What is Microlocal Analysis?

Monday April 20th 4:00pm-5:00pm in E 202

One possible answer is that microlocal analysis explores the classical/quantum correspondence in the theory of partial differential equations. Its historical origins in mathematics were rather different, and the Calderon-Zygmund theory of singular integrals played a central role in the development of the subject. But over the years the parallels with the classical/quantum correspondence have become a unified theme of the subject in its many guises.

I will attempt to present this unifying theme by discussing the following questions (with the answers provided by the listed authors):
- Can random matrices enhance classical/quantum correspondence? (Bordeaux, Hager, Sjostrand)
- Do smooth (non-analytic) functions appear in nature? (Melrose, Taylor, Lebeau)
- Does considering primes as semiclassical parameters, p = hbar, make sense? (Belov-Kanel, Kontsevitch)

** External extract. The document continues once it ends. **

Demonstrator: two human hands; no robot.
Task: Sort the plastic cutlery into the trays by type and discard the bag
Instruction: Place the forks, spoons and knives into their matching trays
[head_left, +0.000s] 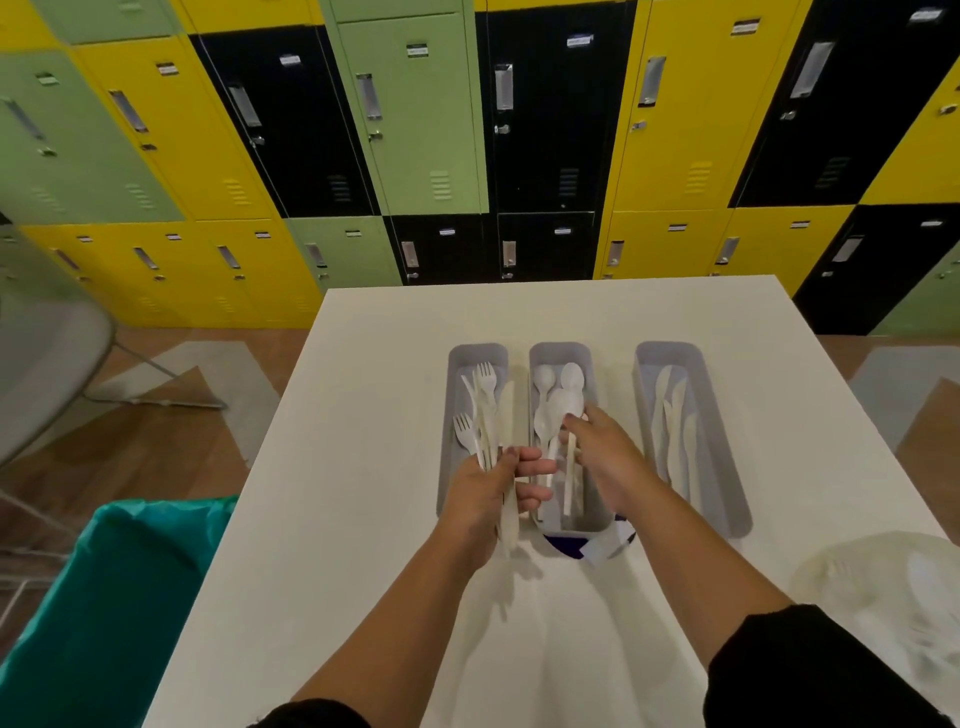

What are Quantum Resonances?

Tuesday April 21st 4:30pm-5:30pm in E 206

Quantum resonances describe metastable states and replace eigenvalues in more realistic situations in which decay or escape are possible. Under many names (scattering poles, quasinormal modes, zeros of zeta functions) they appear in many branches of mathematics and physics: typically, the real part is interpreted as rest energy or frequency and the imaginary part as the rate of decay. I will give clear mathematical definitions in some simple settings illustrated by "live" numerical experiments. I will also present some applications of results on resonances to linear and non-linear PDEs.


Microlocal Methods in the Study of Resonances.

Wednesday April 22nd 4:15pm-5:15pm in E 203

Metastable states are both intuitively and mathematically associated with trapping: that is already seen in calling eigenstates "bound states". Trapping is a geometric or classical condition and the study of the relation between trapping and the distribution of resonances has been successfully explored by microlocal methods. I will discuss recent results on chaotic scattering: the fractal Weyl laws for the density of resonances and estimating quantum decay rates using topological pressure of the dynamical system. These results have been obtained in joint work with Sjostrand, and with Nonnenmacher. They will also be illustrated using numerical and experimental results.